(WHAT IS BEING ASKED): As the answer, give every line of the records that includes the word "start".

*** EXERCISE MATERIALS

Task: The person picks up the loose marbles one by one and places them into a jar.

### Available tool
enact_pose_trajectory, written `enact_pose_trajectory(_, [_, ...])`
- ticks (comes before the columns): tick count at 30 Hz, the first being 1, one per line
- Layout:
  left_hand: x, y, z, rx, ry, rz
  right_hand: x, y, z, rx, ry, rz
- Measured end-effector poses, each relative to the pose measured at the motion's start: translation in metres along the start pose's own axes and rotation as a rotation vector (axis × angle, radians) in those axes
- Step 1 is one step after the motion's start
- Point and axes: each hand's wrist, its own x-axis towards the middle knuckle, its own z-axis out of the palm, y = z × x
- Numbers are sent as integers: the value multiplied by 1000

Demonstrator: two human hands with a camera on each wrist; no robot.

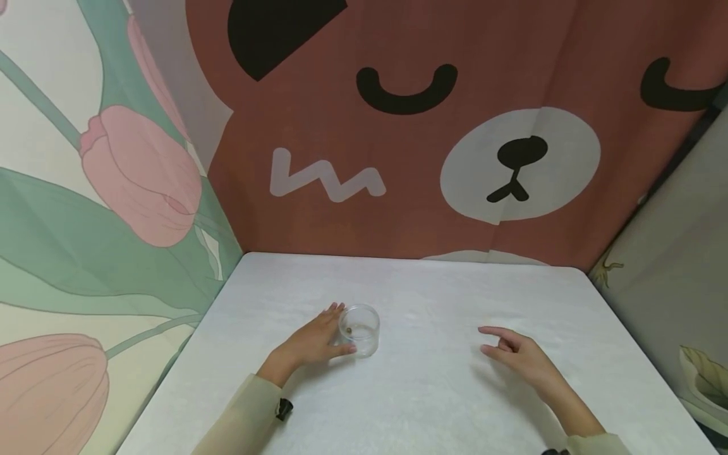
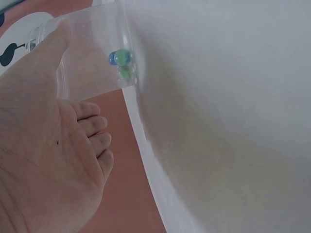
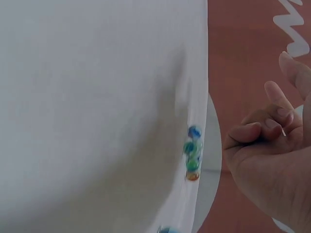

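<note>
My left hand (image 1: 315, 341) holds a clear plastic jar (image 1: 368, 346) from its left side, with the thumb across the near wall. The jar stands upright on the white table. At the bottom of it, in the left wrist view, lie a few blue and green glass marbles (image 2: 122, 58). My right hand (image 1: 520, 357) hovers over the right part of the table, index finger and thumb stretched out and apart, the other fingers curled in. It holds nothing. Several loose marbles (image 3: 193, 154), blue, green and orange, sit on the table in the right wrist view.
A white cloth covers the table (image 1: 421, 404). Behind it hangs a brown curtain (image 1: 318, 227) with a bear face. A tulip-patterned curtain (image 1: 34, 253) borders the left side, and a pale curtain (image 1: 671, 265) the right. Another blue marble (image 3: 169, 230) shows at the right wrist view's bottom edge.
</note>
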Motion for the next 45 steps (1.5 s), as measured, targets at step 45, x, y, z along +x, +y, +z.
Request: enact_pose_trajectory(45, [0,-3,2,-10,5,-12,-25,66,-84,-188,-232,49])
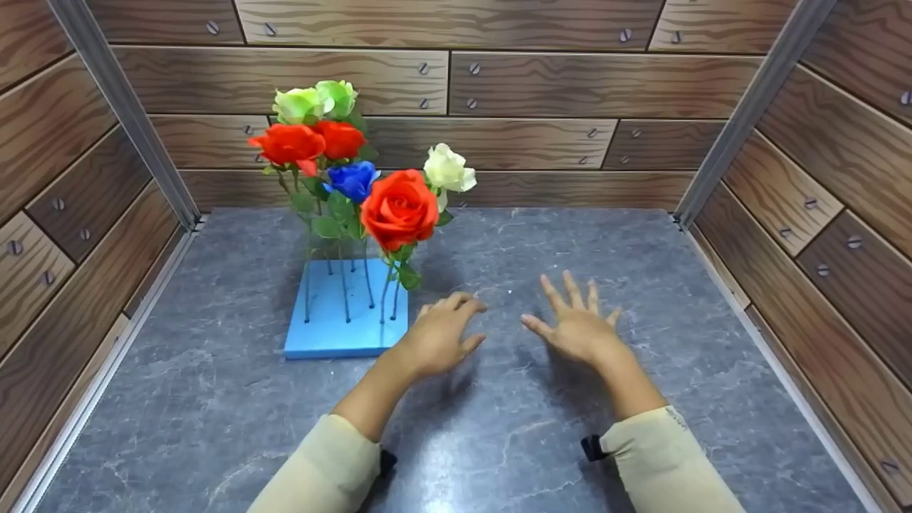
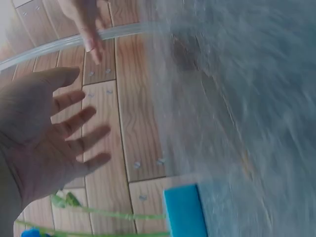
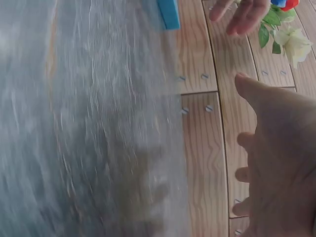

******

(WRITTEN REPLY):
- Measured end-effector poses, each relative to the pose measured at the motion's start: translation in metres along the start pose's own axes and rotation as a rotation vector (axis × angle, radians) in those axes
- Step 1 is one step after the motion's start

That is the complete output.